Research from the insurance industry, The Partnership at www.Drugfree.com (formerly The Partnership for a Drug-Free America), and Students Against Destructive Decisions (SADD) shows that 70-percent of high school juniors and seniors expect their peers to drink and drive on prom night.
The Good & The Bad
There is a positive side to this story. Teens countering peer pressure – real or perceived – to drink coupled with parent and child education, awareness, seat belt use, and the fact that abstaining from alcohol is perceived as cool by teens in many areas have all contributed to the overall decline of alcohol related accidents.
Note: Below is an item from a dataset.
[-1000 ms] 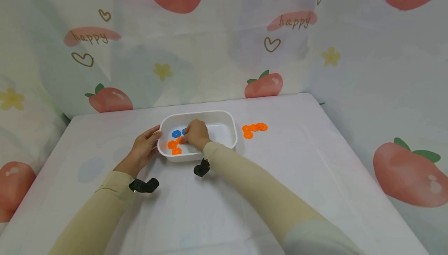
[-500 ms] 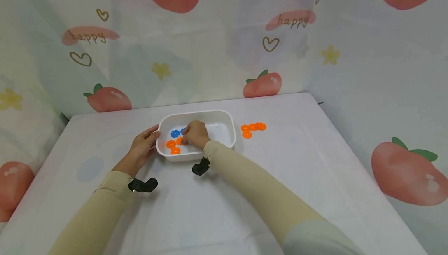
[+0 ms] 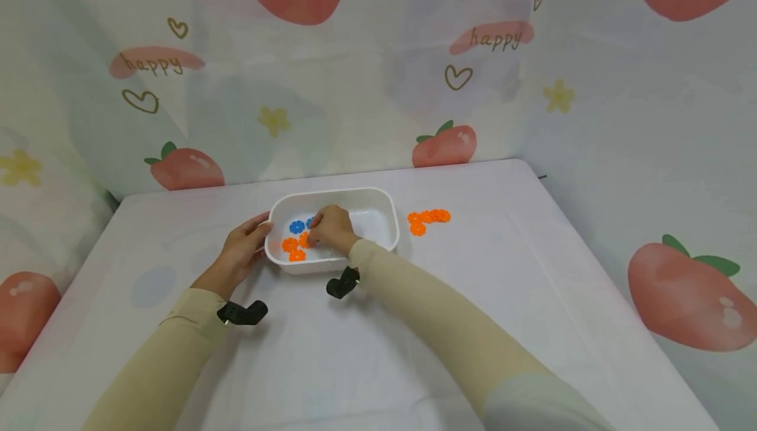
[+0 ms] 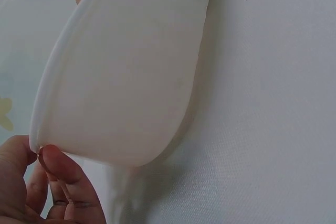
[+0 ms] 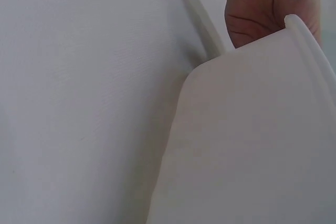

Prom season remains a fragile time, especially since it signals the start of the “senior slump.” The time of year when departing high schoolers begin to feel liberated from school and home. Moreover, they begin to wind down from academics, as they head towards graduation and summer mode.
During this time, some schools have felt compelled to administer random breath alcohol tests, lockdowns of hotel and school venues (once you’re out, you’re out), bloody mock DUI scenes, and even drug-sniffing dogs to ensure that dances and other chaperoned events are safe. However, it is at the unsupervised after-parties where underage drinkers can seek a better time.
Don’t Do It
Adults must step up and enforce a strict DO NOT SERVE ALCOHOL at events they are hosting. Many states impose legal liability of varying degrees on such “social hosts” who furnish alcohol to minors others than their own children.
During prom, however, some parents seem to think it is worth the risk to serve alcohol if it keeps kids at house and off the roads. A reason for this happening is that these parents remember drinking as a rite of passage at their proms, so they think it should be for their kids. These parents may allow kids to reserve hotel rooms unsupervised or believe it best to host after-parties at home and ignore what happens in the basement.
Ignoring the “after prom party” is never a good idea. Parents need to be involved and make sure their child has a safe and fun to go to after the prom. Every child deserves an opportunity to enjoy their prom and to make great lasting memories, but in a safe manner that doesn’t jeopardize their future.
We hope all prom attendees enjoy a great prom season. However, if something does not go according to plan, know that Miller & Wynn is here if you need us. Our locally-based attorneys, Mike Miller and Christopher L. Wynn, have decades of experience. Contact us for a free consultation at 770-942-2720 or visit www.MillerWynnLaw.com.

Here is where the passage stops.